The ultimate solution to the geography of a future Palestinian state will have to be "land swaps" in which some of the settlements close to the original 1967 border become part of Israel and other lands currently part of Israel are ceded to the new Palestinian state.  This will be a long and arduous negotiating process but it currently makes "statehood" under any common sense or legal definition a practical impossibility at this time.

The unresolved issues in their totality simply don't fit into the "state to state" negotiation scheme supported by the Saudi and numerous other governments sympathetic to the Palestinian cause.  Who would govern the new state and thus negotiate with Israel as the new Authority?  A long time impediment to negotiations with Israel has been Hamas which advocates the destruction of Israel and carries out terrorist and rocket attacks on Israeli territory.  Would such behavior be the "foreign policy" of a new Palestinian state.  If so it would be an act of war.  Can a state share a capital with another state?  Israel claims all of Jerusalem as its capital.  The Palestinian Authority claims East Jerusalem, including the Israeli settlements, at their capital.

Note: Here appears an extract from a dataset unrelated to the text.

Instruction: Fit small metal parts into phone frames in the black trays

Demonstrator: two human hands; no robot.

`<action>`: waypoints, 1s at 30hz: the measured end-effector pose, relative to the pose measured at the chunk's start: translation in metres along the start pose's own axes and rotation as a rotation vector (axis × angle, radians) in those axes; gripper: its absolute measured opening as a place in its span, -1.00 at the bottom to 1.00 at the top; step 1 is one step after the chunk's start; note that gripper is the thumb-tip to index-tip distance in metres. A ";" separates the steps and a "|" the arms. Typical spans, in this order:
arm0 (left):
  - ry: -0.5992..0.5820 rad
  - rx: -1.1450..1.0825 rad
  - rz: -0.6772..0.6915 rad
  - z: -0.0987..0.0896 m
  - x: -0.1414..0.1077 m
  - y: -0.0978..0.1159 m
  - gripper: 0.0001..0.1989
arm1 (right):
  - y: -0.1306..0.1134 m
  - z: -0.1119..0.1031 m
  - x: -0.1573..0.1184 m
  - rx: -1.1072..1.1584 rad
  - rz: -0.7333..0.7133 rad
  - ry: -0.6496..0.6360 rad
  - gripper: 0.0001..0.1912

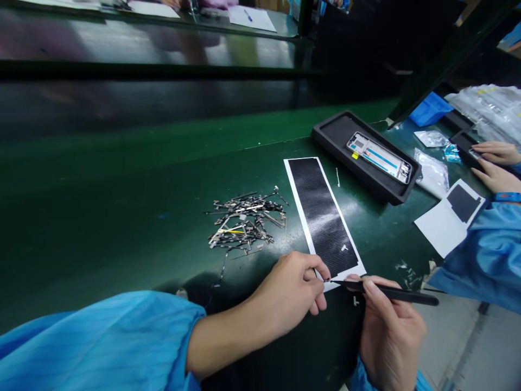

An on going issue in all negotiations has been the so called "right of return" of Palestinians and their descendants to their former property and locations in Israel prior to the 1948 war of independence.  Can a state demand that its citizens have a right to move to another state that doesn't want them?

Clearly statehood or quasi-statehood is premature to the resolution of all these issues through negotiation no matter how prolonged or painful.  The Obama Administration should not, and almost certainly will not, give in to pressure, most of which comes from states which represent unreliable relationships with the U.S., and U.S. foreign policy should not be constructed around public opinion polls, especially in foreign nations.